All of lore.kernel.org
 help / color / mirror / Atom feed
* [RFC 0/4] Roam based on packet loss event
@ 2022-08-09 23:04 James Prestwood
  2022-08-09 23:04 ` [RFC 1/4] station: react to (new) netdev " James Prestwood
                   ` (5 more replies)
  0 siblings, 6 replies; 8+ messages in thread
From: James Prestwood @ 2022-08-09 23:04 UTC (permalink / raw)
  To: iwd; +Cc: James Prestwood, mjohnson459

A few weeks ago a user (CC'ed) reported that his driver was not roaming
as expected, and would get disconnected before any CQM RSSI events got
to userspace. He did see that the kernel was sending packet loss events
which should also be a good reason to roam.

These patches do just that, roam based on packet loss events.

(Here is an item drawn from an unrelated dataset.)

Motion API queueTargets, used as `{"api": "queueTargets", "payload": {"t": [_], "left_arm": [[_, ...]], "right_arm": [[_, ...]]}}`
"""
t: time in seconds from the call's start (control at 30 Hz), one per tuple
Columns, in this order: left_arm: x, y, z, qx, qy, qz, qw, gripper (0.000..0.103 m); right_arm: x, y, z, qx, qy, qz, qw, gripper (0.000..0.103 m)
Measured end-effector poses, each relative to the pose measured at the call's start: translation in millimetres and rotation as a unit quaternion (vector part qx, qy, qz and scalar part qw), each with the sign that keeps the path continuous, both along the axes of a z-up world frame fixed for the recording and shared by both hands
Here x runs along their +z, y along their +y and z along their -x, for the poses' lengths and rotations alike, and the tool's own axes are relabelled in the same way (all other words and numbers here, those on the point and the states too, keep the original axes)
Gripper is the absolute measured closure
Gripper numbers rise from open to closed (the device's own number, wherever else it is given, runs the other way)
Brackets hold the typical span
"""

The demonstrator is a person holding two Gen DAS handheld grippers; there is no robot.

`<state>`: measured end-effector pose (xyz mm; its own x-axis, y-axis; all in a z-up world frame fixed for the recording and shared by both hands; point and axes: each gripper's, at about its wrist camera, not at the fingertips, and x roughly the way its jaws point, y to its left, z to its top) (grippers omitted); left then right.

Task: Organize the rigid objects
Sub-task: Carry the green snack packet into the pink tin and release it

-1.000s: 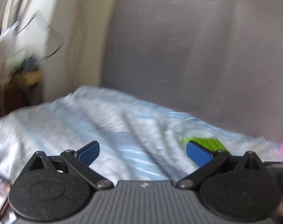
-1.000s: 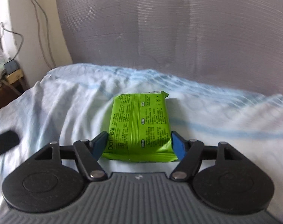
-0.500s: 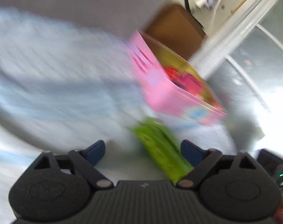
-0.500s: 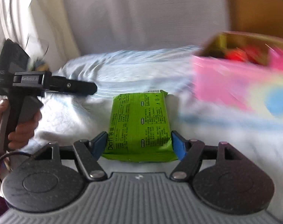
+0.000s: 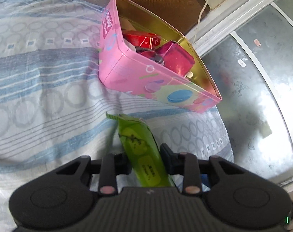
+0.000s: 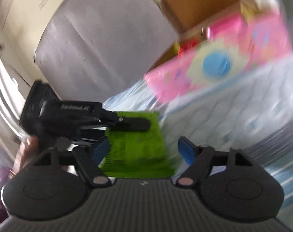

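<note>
Left wrist view: your left gripper (image 5: 145, 159) has just clamped the green snack packet (image 5: 140, 147) edge-on, so your right gripper (image 6: 143, 148), jaws just widening off it, hands it over toward the pink tin (image 5: 127, 65)

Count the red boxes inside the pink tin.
2 clearly visible. One flat red box lies toward the far end of the pink tin; one glittery red box sits nearer the middle. Smaller reddish items between them are partly hidden, so more are possible.
</note>
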<state>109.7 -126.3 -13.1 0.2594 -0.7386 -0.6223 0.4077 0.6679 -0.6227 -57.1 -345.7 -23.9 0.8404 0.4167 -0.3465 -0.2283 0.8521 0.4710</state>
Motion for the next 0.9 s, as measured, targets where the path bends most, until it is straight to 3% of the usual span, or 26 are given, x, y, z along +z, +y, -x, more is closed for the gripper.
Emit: {"api": "queueTargets", "payload": {"t": [0.07,0.2,0.3,0.47,0.5,0.53,0.63,0.73,0.9], "left_arm": [[0.9,-2.4,-1.2,-0.002,0.001,0.0,1.0,0.075],[-1.5,-1.0,-4.2,0.004,0.017,0.003,0.9998,0.075],[-4.9,0.7,-8.4,0.012,0.035,0.005,0.9993,0.075],[-1.7,-0.1,-7.1,0.009,0.031,0.003,0.9995,0.076],[-0.9,-2.4,-6.1,0.005,0.029,0.002,0.9996,0.076],[0.6,-4.2,-4.5,0.003,0.025,-0.001,0.9997,0.077],[15.5,-8.1,-1.1,0.0,-0.002,-0.004,1.0,0.077],[41.3,-15.8,-4.2,-0.012,-0.028,0.008,0.9995,0.077],[89.0,-48.3,-25.3,-0.024,-0.092,0.007,0.9955,0.077]], "right_arm": [[1.4,5.5,11.9,0.008,-0.026,0.041,0.999,0.02],[-3.9,10.3,28.2,0.007,-0.042,0.068,0.997,0.02],[-6.7,34.0,25.3,0.009,-0.068,0.147,0.987,0.02],[-14.9,42.9,10.1,0.039,-0.078,0.231,0.969,0.022],[-18.3,47.6,10.0,0.036,-0.077,0.247,0.965,0.029],[-21.4,47.8,8.3,0.037,-0.071,0.257,0.963,0.046],[-21.3,46.5,3.4,0.024,-0.063,0.244,0.967,0.062],[-8.3,38.9,9.3,0.007,-0.093,0.226,0.97,0.063],[20.7,26.8,-7.9,-0.041,-0.15,0.244,0.957,0.064]]}}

Sending as an RFC so Michael can (hopefully) give this a trial run. I
can simulate packet loss events in a virtual environment, but testing
on the driver in question would be best.

James Prestwood (4):
  station: react to (new) netdev packet loss event
  netdev: handle packet loss notification
  auto-t: add generic tx_packet function
  auto-t: add packet loss test to testPSK-roam

 autotests/testPSK-roam/connection_test.py | 46 ++++++++++++++++++++++-
 autotests/util/testutil.py                |  7 ++++
 src/netdev.c                              |  8 ++--
 src/netdev.h                              |  1 +
 src/station.c                             | 39 ++++++++++++++++---
 5 files changed, 90 insertions(+), 11 deletions(-)

-- 
2.34.3


^ permalink raw reply	[flat|nested] 8+ messages in thread

* [RFC 1/4] station: react to (new) netdev packet loss event
  2022-08-09 23:04 [RFC 0/4] Roam based on packet loss event James Prestwood
@ 2022-08-09 23:04 ` James Prestwood
  2022-08-09 23:04 ` [RFC 2/4] netdev: handle packet loss notification James Prestwood
                   ` (4 subsequent siblings)
  5 siblings, 0 replies; 8+ messages in thread
From: James Prestwood @ 2022-08-09 23:04 UTC (permalink / raw)
  To: iwd; +Cc: James Prestwood, mjohnson459

This adds a new netdev event for packet loss notifications from
the kernel. Depending on the scenario a station may see packet
loss events without any other indications like low RSSI. In these
cases IWD should still roam since there is no data flowing.
---
 src/netdev.h  |  1 +
 src/station.c | 39 +++++++++++++++++++++++++++++++++------
 2 files changed, 34 insertions(+), 6 deletions(-)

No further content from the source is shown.